3. Record locator services. In the current medical records system, physicians verify each patient's identity and link them to each of their records. With Apple, the patient becomes the owner and manager of their health data.

"The patient serves as the owner, individual record locator service, and their own individual master patient index, since they know where their own data sits and they've used their existent portals to access and identify themselves," Dr. Erskine explains. "This is a much more granular access of one patient at a time, one record at a time, making those connections, as opposed to having to do that broadly across every patient with a series of different processes."

4. Patient reported data. With the suite of apps available on the Apple app store, rather than the limited number of patient-facing apps for Epic, Cerner or athenahealth, other apps on a patient's iPhone can connect with and feed data into the Health app. This makes it easier for patients to marry their patient-entered information, such as signs and symptoms and how they progress along an illness, with their electronic patient record.

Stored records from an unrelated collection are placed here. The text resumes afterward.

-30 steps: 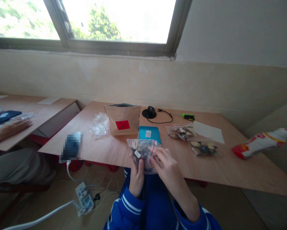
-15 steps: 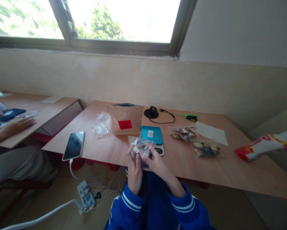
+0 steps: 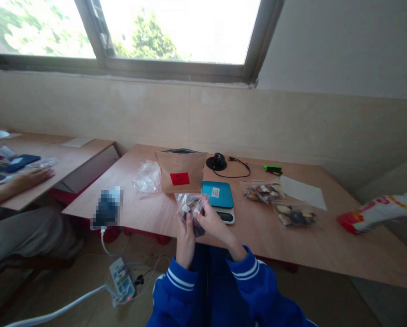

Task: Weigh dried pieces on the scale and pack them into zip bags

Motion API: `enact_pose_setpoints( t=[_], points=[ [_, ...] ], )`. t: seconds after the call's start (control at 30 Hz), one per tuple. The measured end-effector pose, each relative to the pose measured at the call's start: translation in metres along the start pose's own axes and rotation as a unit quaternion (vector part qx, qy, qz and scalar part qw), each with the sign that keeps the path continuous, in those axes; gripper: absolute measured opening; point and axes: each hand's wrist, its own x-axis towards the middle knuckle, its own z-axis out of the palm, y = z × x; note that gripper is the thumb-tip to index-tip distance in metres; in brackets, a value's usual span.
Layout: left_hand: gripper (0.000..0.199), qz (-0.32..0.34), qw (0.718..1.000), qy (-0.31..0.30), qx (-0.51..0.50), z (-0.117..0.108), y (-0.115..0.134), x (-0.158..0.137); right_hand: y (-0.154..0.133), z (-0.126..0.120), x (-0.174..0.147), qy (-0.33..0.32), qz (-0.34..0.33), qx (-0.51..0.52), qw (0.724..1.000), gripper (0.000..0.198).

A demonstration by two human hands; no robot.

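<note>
Head view: left hand point(image 3: 185, 240) and right hand point(image 3: 213, 222) pinch a clear bag point(image 3: 194, 208), its label point(image 3: 185, 207) unreadable.

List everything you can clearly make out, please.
Window: one, grey frame, back wall
Tables: two, light brown, centre and left
Paper bag: one, brown, centre table
Crumpled plastic: one heap, clear, beside paper bag
Scales: two, blue, one per table
Corded device: one, black, table's back
Screwdriver: one, green and black, back right
Paper sheets: at least two, pale, both tables
Clear bags: two, brownish contents, table's right
Bottle: one, white and red, far right
Phone: one, dark, front left
Power strip: one, whitish, floor
Co-worker's hands: two, left table
Held bag: one, clear, between hands
Left hand: one, blue sleeve, on held bag
Right hand: one, blue sleeve, likewise
</note>
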Motion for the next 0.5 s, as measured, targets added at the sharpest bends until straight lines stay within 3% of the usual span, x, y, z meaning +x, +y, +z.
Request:
enact_pose_setpoints(
  t=[0.17,0.3,0.5],
  points=[
    [0.057,-0.023,0.998,0.025,-0.046,-0.007,-0.013,0.012,-0.003,0.005,0.007,-0.044,-0.037,-0.053,0.997,0.016],
    [0.055,-0.036,0.996,0.044,-0.075,-0.012,-0.022,0.019,-0.009,0.005,0.008,-0.060,-0.077,-0.076,0.992,0.014],
    [0.053,-0.110,0.980,0.047,-0.161,-0.011,-0.027,0.024,-0.009,0.010,0.012,-0.032,-0.109,-0.086,0.990,0.012]
  ],
)
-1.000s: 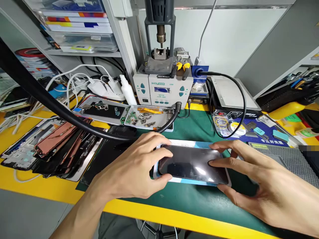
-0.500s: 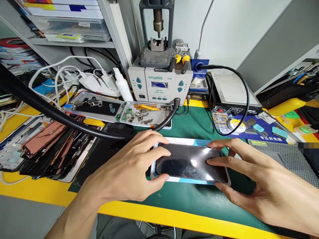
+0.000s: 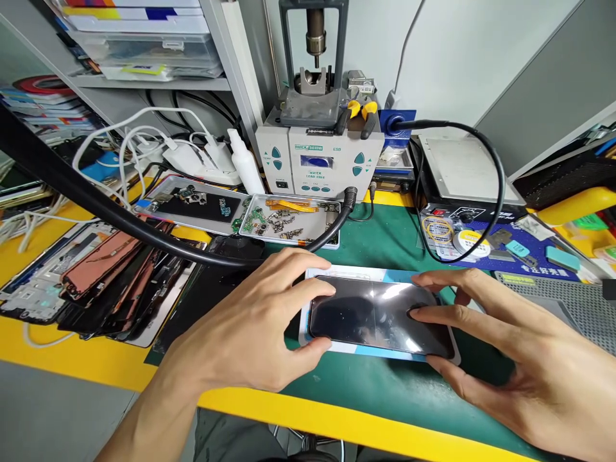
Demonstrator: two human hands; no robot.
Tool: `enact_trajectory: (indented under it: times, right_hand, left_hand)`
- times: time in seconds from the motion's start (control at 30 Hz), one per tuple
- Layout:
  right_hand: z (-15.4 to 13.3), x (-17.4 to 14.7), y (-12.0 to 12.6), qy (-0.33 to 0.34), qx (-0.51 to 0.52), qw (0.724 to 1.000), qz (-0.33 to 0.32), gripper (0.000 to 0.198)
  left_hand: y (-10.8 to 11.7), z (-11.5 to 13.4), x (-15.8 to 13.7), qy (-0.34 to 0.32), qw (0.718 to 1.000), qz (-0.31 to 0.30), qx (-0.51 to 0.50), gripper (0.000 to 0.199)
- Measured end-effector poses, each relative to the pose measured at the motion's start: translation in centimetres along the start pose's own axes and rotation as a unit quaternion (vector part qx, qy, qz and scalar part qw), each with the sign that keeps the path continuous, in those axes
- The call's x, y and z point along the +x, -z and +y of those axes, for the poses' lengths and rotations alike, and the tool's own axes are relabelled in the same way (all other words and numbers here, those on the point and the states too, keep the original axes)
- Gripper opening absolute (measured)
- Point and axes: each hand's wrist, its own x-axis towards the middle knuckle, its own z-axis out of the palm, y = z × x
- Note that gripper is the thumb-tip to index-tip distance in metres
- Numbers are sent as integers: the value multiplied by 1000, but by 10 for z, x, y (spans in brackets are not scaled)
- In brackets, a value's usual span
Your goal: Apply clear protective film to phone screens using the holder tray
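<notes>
A smartphone [image 3: 356,321] lies screen up, its dark glass showing bright reflections and a thin line across the middle. Beneath it is a flat white and blue piece [image 3: 380,274], either a card or a box, resting on the green mat [image 3: 351,391]. My left hand [image 3: 260,314] grips the left end, thumb at the near edge and fingers at the far edge and on the glass. At the right end, my right hand [image 3: 505,340] holds the phone between thumb and fingers, with one fingertip pressing on the screen.
A thick black hose [image 3: 158,240] arches across the left to a hot-air station [image 3: 317,163]. Trays of small parts [image 3: 308,224] sit behind the phone. Stacked phone frames and panels [image 3: 101,276] lie left. A black-fronted box [image 3: 471,179] and grey perforated mat [image 3: 587,314] are at right.
The camera view has turned slightly, so the whole scene sits further right in the picture. Both hands keep nearly the same hold on the smartphone.
</notes>
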Motion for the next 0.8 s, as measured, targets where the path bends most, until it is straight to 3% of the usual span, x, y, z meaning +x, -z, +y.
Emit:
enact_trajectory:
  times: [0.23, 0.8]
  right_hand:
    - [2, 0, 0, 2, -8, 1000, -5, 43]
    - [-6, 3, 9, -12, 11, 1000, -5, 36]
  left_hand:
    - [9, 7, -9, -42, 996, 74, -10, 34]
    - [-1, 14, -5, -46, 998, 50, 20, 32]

"The iPhone is endowed with a whole series of different additional features, like I can tell how many steps I am taking, I can tell what my heart rate is if I am wearing an Apple watch, I can put reminders in to take medications at certain times and I can keep track of when a medication wasn't taken [as well as] a series of additional value that [makes up] the last mile in [whole] patient [care,] in terms of indirect interactions with them and getting information and engaging with them," he says.

5. Patient empowerment. Because patients select at a granular level which EHR to pull information from and which apps have permission to contribute data to the Apple Health app, Dr. Erskine believes the patient is more empowered. "It is what the industry has been looking for, which is basically a patient-controlled exchange of their own data, but it is done in such a way that the experience of using it is delightful and that the patient ends up being in control of how it happens," Dr. Erskine says.

What's next for the Apple Health app?

Dr. Erskine highlighted a key flaw in the early version of the Apple Health records feature: it doesn't yet push information back into the EHR in a reliable way. For example, if a user enters a note indicating they think they may have diabetes, it may be useful to mark who —  patient or physician —  entered that problem since right now, there is a disconnect. This communication-documentation issue is something Apple will likely have to solve, he explains.

As for the next steps in Apple's venture into the EHR space, Dr. Erskine speculates it may eventually make sense for insurance companies, device makers or even the pharmaceutical industry to get on board. He argues this integration could be useful in determining whether certain medications are having the anticipated impacts on each specific person.

"We are not competing for patients in this debate. We are really competing against illness —  be it diabetes, hypertension, stroke or whatever," he says. "Trying to figure out the population as a whole, as opposed to just the patient and members within a health system, is an important component to getting this right."